Bien que les marchandises admissibles à l’ACEUM soient exclues en vertu de la proposition actuelle, les exportateurs canadiens devraient tout de même examiner leurs documents d’origine et évaluer leur exposition potentielle aux droits de douane.
Suite à un examen mené en vertu de la Section 301 relatif aux mesures d’application de la loi sur le travail forcé, le Bureau du représentant américain au commerce (USTR) a annoncé que les États-Unis proposent de nouveaux droits de douane sur les marchandises provenant de 60 économies, y compris le Canada.
S’appuyant sur les conclusions de 60 enquêtes, l’étude a examiné si certaines économies avaient imposé et appliqué efficacement des interdictions d’importation de biens produits par le travail forcé.

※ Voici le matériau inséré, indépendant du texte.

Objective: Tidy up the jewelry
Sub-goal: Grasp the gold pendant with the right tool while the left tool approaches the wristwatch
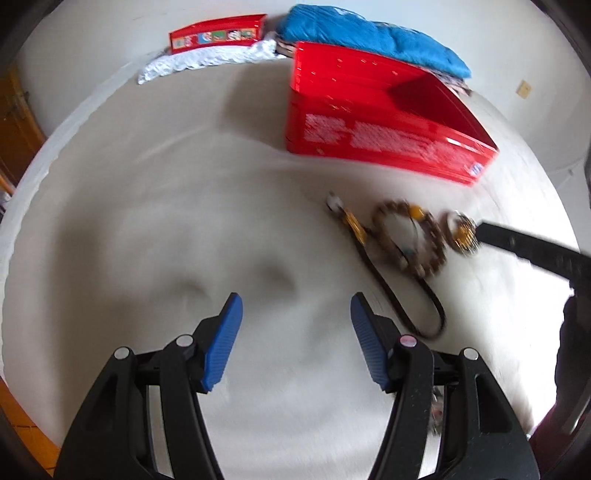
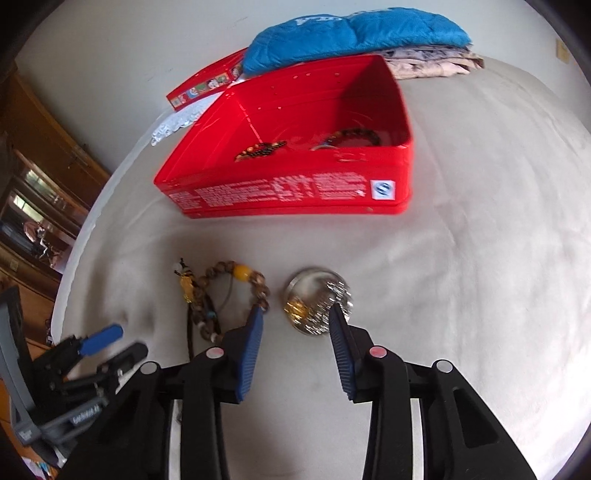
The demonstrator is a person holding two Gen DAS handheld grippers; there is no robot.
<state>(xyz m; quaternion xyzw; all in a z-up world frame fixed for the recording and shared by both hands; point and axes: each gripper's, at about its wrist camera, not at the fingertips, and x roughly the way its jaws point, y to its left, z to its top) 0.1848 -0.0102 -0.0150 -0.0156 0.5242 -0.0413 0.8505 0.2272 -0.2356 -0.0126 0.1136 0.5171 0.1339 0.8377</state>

Selon cette proposition, certaines marchandises entrant aux États-Unis pourraient être soumises à un droit de douane supplémentaire de 10 % à 12,5 %.
Le Canada fait partie des six économies classées dans le niveau 1 de la proposition du représentant américain au commerce. Ces économies ont mis en place une interdiction d’importation de main-d’œuvre forcée, mais le représentant américain au commerce (USTR) a estimé qu’elles ne l’appliquaient pas efficacement. Les cinq autres économies de ce groupe sont l’Équateur, l’Union européenne, l’Indonésie, le Mexique et le Pakistan.
Pour ce groupe, le représentant américain au commerce (USTR) a proposé un droit de douane supplémentaire de 10 %.
Un taux plus élevé proposé de 12,5 % s’appliquerait aux marchandises provenant d’économies dont le représentant américain au commerce (USTR) a constaté qu’elles n’avaient pas imposé et appliqué efficacement une interdiction d’importation de main-d’œuvre forcée.
Toutefois, la proposition prévoit une exception pour les marchandises qui remplissent les conditions requises en vertu de l’ACEUM. Les marchandises canadiennes qui répondent aux règles d’origine de l’ACEUM ne seraient pas soumises à la proposition de droits de douane de 10 % de la Section 301 selon la proposition actuelle.
Les tarifs proposés pour l’application du travail forcé sont toujours soumis à une procédure de consultation et d’examen public.
Les dates clés sont les suivantes :
Aucun nouveau tarif douanier n’entrera en vigueur tant que le représentant américain au commerce n’aura pas achevé le processus et rendu sa décision finale.